What happens if the load and the store are separated by a barrier atomic load or store? Will they also be combined into a single operation?

Hmm, good question. My intent wasn't to change the existing behaviour of how it compounds reads and writes, so I think it shouldn't be in this change.

I added a test and it does compound them. This also affects normal TSAN actually, which by default compounds reads and writes to same addr to a single __tsan_write. Let me do this as a separate change after this: https://reviews.llvm.org/D83949

llvm/test/Instrumentation/ThreadSanitizer/read_before_write.ll
21

I can just add the size.

78

Yes.
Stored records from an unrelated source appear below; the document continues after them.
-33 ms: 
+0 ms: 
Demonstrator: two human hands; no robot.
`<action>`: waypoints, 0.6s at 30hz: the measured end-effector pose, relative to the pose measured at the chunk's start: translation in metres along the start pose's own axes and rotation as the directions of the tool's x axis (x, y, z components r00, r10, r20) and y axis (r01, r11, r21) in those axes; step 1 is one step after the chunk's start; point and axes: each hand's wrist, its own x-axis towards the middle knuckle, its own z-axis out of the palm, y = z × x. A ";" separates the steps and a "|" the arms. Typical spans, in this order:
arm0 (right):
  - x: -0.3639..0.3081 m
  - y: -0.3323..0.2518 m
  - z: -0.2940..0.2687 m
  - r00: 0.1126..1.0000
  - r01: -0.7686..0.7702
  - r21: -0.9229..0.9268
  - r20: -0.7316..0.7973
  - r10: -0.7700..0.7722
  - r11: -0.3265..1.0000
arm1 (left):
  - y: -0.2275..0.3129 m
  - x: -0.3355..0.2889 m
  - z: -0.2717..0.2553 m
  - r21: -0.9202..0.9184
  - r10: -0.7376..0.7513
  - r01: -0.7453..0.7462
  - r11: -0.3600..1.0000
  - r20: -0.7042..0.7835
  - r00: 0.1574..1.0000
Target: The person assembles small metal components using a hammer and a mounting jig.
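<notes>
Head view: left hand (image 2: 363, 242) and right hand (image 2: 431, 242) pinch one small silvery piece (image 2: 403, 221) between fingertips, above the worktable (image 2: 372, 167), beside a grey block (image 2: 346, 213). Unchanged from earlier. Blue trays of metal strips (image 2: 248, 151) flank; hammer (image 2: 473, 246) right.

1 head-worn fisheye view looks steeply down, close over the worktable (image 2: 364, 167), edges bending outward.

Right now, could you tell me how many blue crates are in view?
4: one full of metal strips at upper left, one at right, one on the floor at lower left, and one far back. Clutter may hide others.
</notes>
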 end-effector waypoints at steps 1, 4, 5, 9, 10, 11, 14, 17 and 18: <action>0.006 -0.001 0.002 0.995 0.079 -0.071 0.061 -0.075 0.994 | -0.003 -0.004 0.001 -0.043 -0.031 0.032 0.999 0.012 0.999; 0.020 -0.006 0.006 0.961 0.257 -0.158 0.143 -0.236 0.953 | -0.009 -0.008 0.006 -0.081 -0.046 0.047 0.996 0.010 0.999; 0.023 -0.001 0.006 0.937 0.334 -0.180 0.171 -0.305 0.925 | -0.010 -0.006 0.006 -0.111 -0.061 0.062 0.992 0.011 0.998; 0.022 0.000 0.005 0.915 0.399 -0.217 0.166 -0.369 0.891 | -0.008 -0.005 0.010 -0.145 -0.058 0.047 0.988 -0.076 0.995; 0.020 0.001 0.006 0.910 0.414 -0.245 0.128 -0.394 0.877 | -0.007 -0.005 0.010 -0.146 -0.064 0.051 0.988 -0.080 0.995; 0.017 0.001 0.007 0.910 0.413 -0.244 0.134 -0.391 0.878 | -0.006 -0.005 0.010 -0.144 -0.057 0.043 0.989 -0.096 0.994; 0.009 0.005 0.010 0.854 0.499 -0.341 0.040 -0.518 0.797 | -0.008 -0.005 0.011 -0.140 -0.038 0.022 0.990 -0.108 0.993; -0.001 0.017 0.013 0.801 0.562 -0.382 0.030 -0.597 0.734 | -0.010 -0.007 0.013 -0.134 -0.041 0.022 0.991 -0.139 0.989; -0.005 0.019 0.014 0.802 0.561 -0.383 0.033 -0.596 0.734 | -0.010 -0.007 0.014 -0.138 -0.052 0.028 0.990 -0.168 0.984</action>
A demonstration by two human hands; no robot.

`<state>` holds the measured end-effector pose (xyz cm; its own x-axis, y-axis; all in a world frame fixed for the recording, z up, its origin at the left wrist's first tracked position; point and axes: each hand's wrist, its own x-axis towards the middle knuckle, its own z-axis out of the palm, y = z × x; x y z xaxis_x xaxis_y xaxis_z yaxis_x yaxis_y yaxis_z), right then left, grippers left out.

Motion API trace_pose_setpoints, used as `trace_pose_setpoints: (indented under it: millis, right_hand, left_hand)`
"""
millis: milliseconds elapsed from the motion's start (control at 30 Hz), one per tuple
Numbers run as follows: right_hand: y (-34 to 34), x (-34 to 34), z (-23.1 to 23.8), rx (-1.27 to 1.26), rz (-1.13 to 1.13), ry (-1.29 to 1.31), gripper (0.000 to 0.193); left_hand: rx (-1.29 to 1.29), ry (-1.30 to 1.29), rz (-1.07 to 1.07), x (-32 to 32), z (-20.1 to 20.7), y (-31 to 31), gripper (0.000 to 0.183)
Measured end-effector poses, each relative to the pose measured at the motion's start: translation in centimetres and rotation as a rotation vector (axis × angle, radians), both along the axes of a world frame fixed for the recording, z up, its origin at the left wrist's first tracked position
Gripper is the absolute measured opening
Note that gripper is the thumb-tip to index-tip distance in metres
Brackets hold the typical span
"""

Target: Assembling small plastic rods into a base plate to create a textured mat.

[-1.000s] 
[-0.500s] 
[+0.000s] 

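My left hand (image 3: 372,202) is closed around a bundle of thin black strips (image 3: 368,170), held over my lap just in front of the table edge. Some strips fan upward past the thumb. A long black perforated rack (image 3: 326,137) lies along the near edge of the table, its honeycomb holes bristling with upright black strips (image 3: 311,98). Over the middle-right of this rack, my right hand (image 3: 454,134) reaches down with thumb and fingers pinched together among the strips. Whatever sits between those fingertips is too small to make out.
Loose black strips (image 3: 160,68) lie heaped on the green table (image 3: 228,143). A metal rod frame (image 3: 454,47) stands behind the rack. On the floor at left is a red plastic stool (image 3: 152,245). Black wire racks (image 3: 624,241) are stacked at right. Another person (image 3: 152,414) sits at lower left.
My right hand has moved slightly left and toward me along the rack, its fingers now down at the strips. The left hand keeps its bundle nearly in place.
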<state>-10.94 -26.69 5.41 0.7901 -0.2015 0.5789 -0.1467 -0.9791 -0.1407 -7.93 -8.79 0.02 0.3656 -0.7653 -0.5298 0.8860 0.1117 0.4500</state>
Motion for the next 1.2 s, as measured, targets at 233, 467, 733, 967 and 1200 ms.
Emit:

Note the difference between CHECK-COMPOUND and CHECK-COMPOUND-VOLATILE.

For the kernel we'll have the CHECK-COMPOUND-VOLATILE behaviour, i.e. -tsan-distinguish-volatile -tsan-compound-read-before-write is set. And it will treat them separately and not compound them.

If volatiles are not to be distinguished, it'll just compound them, i.e. revert to the standard behaviour (arguably also perfectly in line with the non-kernel standard, because racing volatiles are still a data race).

dvyukov accepted this revision.Jul 16 2020, 7:21 AM

LGTM on my side

This revision is now accepted and ready to land.Jul 16 2020, 7:21 AM
glider accepted this revision.Jul 16 2020, 10:11 AM
glider added inline comments.
llvm/test/Instrumentation/ThreadSanitizer/read_before_write.ll
78

This is probably unrelated to this patch, but I suppose that even if -tsan-distinguish-volatile is disabled (i.e. we don't use special functions to instrument volatile accesses), we still must not combine them.

This revision was automatically updated to reflect the committed changes.